Raveendran also tapped debt markets to fuel his acquisition spree. Though Byju’s sought to borrow only $500 million in 2021, overseas investors – including Blackstone Inc., Fidelity and GIC – put up enough cash to double the target size of the firm’s term loan B to $1.2 billion.

Cracks in the Edifice

But by the middle of 2022, problems began to compound. The SPAC boom petered out, along with demand for online tutoring.

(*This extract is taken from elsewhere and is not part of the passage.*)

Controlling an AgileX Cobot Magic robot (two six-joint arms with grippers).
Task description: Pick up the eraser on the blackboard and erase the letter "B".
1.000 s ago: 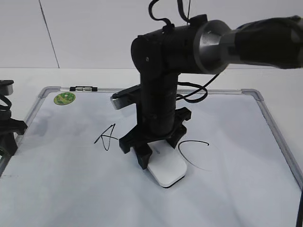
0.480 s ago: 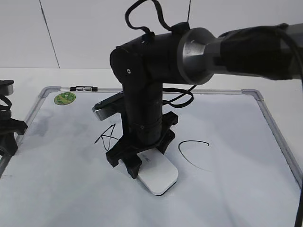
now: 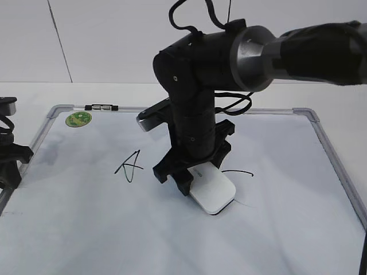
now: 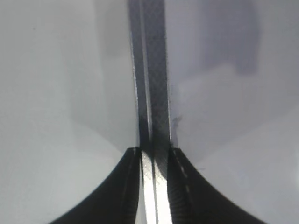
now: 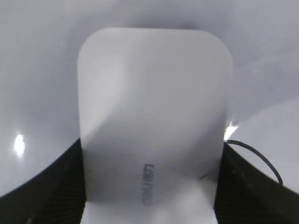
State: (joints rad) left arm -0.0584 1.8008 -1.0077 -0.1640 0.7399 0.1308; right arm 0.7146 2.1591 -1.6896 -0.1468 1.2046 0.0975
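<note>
My right gripper (image 3: 192, 179) is shut on the white eraser (image 3: 214, 193) and presses it flat on the blackboard (image 3: 86, 229), between the letter "A" (image 3: 129, 165) and the letter "C" (image 3: 238, 172). In the right wrist view the eraser (image 5: 154, 107) sits between the two black fingers (image 5: 152, 189), with a piece of the "C" stroke (image 5: 261, 158) to its right. No letter "B" shows; the spot between "A" and "C" is covered by the arm and the eraser. My left gripper (image 3: 8, 166) is at the board's left edge, shut on the silver frame (image 4: 152, 70).
A round green sticker (image 3: 78, 119) and a small black-and-clear clip (image 3: 101, 107) sit at the board's far left corner. The right arm's thick black body stands over the middle of the board. The white table surrounds the board.
My right gripper slid the eraser left toward the "A", then back right and a little farther away; it now overlaps the left end of the "C". The left arm has not moved.
</note>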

Employees questioned Raveendran’s business instincts: Even as the lifting of Covid restrictions battered ed-tech, he sought to raise more equity – rather than conserve cash and target profitability.

That strategy hit a snag last July when two key investors failed to transfer about $250 million – part of the announced $800 million round – because of “macroeconomic reasons.” People familiar with the deal said Raveendran didn’t verify whether the investors had enough money before announcing the deal. (The funds never came through.)

Meanwhile, ED officials sent queries to Byju’s about why the firm couldn’t close its financial accounts for the fiscal year ending March 2021. It sent summons to company officials. Charges weren’t filed against Byju’s after the raid in late April. But the Ministry of Corporate Affair will soon decide whether to open a formal probe, Bloomberg reported this month.

Eighteen months after the financial year’s close, Byju’s finally released audited statements. They showed losses of Rs 45.7 billion – a 13-fold jump from the previous year, the report added.